A new system established by Financial Information Service Co Ltd (FISC, 財金公司) is set to launch next month, allowing users to transfer money between different e-payment platforms, a change that would help boost digital payment transactions, the Financial Supervisory Commission said on Thursday.
The nation’s eight e-payment companies with full operational licenses are required to join the “cross-platform e-payment system” before the end of this month, the commission told a news conference.
The eight companies include the nation’s two largest e-payment companies — Jko Fintech Co (街口金融科技), the operator of Jko Pay (街口支付), which has 4.74 million users, and iPass Corp (一卡通票證), which cooperates with Line Pay Taiwan Ltd (連加網路商業) to offer Line Pay Money, which has 3.93 million users, commission data showed.

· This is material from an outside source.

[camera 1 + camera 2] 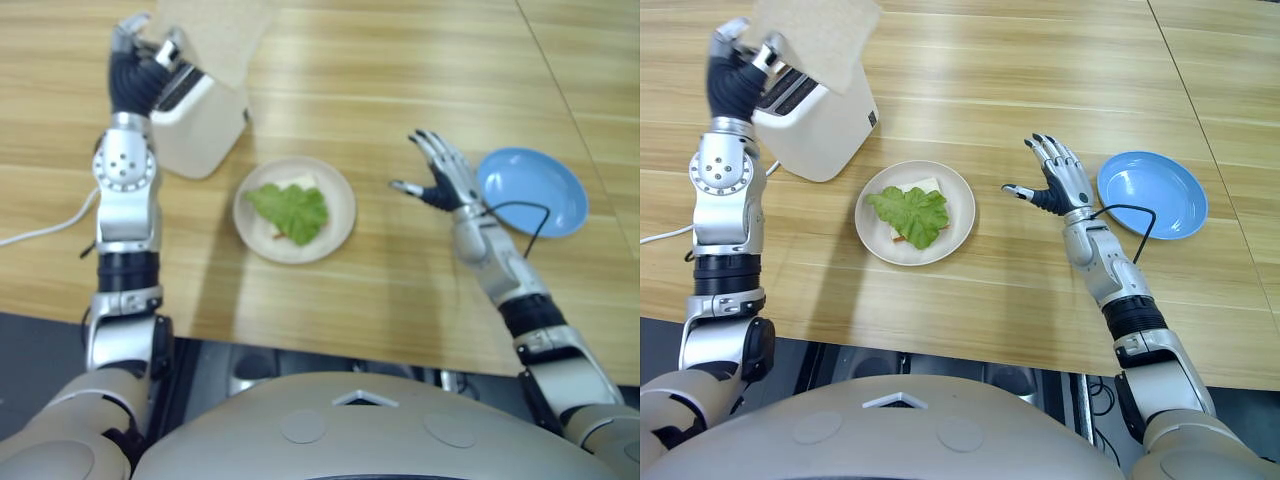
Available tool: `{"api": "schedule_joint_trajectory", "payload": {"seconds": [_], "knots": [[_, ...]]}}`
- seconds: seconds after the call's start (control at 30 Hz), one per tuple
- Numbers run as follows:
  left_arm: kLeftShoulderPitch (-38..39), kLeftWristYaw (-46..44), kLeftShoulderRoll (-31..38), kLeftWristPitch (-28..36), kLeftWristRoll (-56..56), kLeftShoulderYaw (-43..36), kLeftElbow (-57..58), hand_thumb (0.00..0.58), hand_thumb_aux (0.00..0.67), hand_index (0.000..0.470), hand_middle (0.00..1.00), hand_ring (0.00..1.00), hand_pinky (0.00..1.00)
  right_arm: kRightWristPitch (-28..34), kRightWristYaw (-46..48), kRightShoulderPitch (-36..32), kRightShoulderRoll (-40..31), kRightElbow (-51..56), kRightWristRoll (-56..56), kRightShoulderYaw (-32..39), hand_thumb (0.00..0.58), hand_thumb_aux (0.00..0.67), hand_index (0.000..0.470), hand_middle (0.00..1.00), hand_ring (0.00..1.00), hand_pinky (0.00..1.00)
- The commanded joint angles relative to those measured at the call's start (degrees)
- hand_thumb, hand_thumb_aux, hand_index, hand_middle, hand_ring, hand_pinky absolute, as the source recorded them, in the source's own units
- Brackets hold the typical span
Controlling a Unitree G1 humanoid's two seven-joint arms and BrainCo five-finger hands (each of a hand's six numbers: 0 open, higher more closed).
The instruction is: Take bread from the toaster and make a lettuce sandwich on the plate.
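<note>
Top-slice step: pinching bread [815, 40] in left hand [735, 75] above toaster [825, 125], holding right hand [1058, 180] spread, empty, near blue plate [1152, 195]; next, swing across, lay flat on lettuce [912, 213].

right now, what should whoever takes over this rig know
Left hand: shut on the second bread slice, held over the toaster.
Right hand: open, empty, above the table between the white plate and the blue plate.
White plate: base slice with lettuce on top.
Done: base slice and lettuce laid.
Left: set the second bread slice on the lettuce.
</note>
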Motion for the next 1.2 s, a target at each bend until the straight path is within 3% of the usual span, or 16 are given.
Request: {"api": "schedule_joint_trajectory", "payload": {"seconds": [0.03, 0.23, 0.6, 1.2], "knots": [[1.6, -7.0, -1.3, 4.0, -5.0, -1.1, 2.2, 0.58, 0.67, 0.46, 1.0, 1.0, 1.0, -0.3, -0.2, -0.6, 0.4, 1.5, 0.4, 0.6, 0.0, 0.0, 0.0, 0.0, 0.0, 0.0], [3.7, -11.5, -1.9, 6.9, -2.5, -6.4, 3.2, 0.58, 0.67, 0.46, 1.0, 1.0, 1.0, -0.7, -0.5, -0.6, 0.3, 2.0, 0.4, 0.6, 0.0, 0.0, 0.0, 0.0, 0.0, 0.0], [2.1, -16.1, -1.2, 3.9, 4.3, -12.7, 15.9, 0.58, 0.67, 0.46, 1.0, 1.0, 1.0, -1.0, -0.2, -1.0, 0.9, 1.8, -0.4, 1.8, 0.0, 0.0, 0.0, 0.0, 0.0, 0.0], [6.5, -23.3, 4.9, 8.0, 2.1, -10.5, 5.6, 0.58, 0.67, 0.46, 1.0, 1.0, 1.0, -0.7, -0.4, -0.6, 0.5, 2.1, -0.5, 3.1, 0.0, 0.0, 0.0, 0.0, 0.0, 0.0]]}}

The other six firms are EasyCard Corp’s (悠遊卡公司) EasyWallet (悠遊付) with 1.19 million users, AllPay Financial Information Service Co (歐付寶) with 970,000 users, Uni-President Enterprises Corp’s (統一) iCash Pay with 640,000 users, Gama Pay (橘子支) with 380,000 users, ezPay (簡單付) with 54,000 users and PChome InterPay (國際連) with 35,000 users, the data showed.
All eight e-payment service providers have run tests of their interfaces with the FISC system and they are expected to join on time, the commission said.
Should all eight e-payment companies join the system successfully, their combined 12 million users would benefit, as they would be able to transfer money more conveniently, it said.
Currently transfers between e-payment users is only viable when the users use the same e-payment service provider — a Jko Pay user cannot currently transfer money to a user of Line Pay Money.
This is inconvenient, as people do not want to manage multiple accounts on a variety of different e-payment platforms, the commission said.
The amount of transfers made by e-payment users totaled NT$5.52 billion in July, up 6.36 percent month-on-month, and it is projected to rise when the FISC system is launched, it said.
The handling fee per transfer has not been finalized, but it would be no higher than the NT$15 fee charged for bank transfers, the commission said.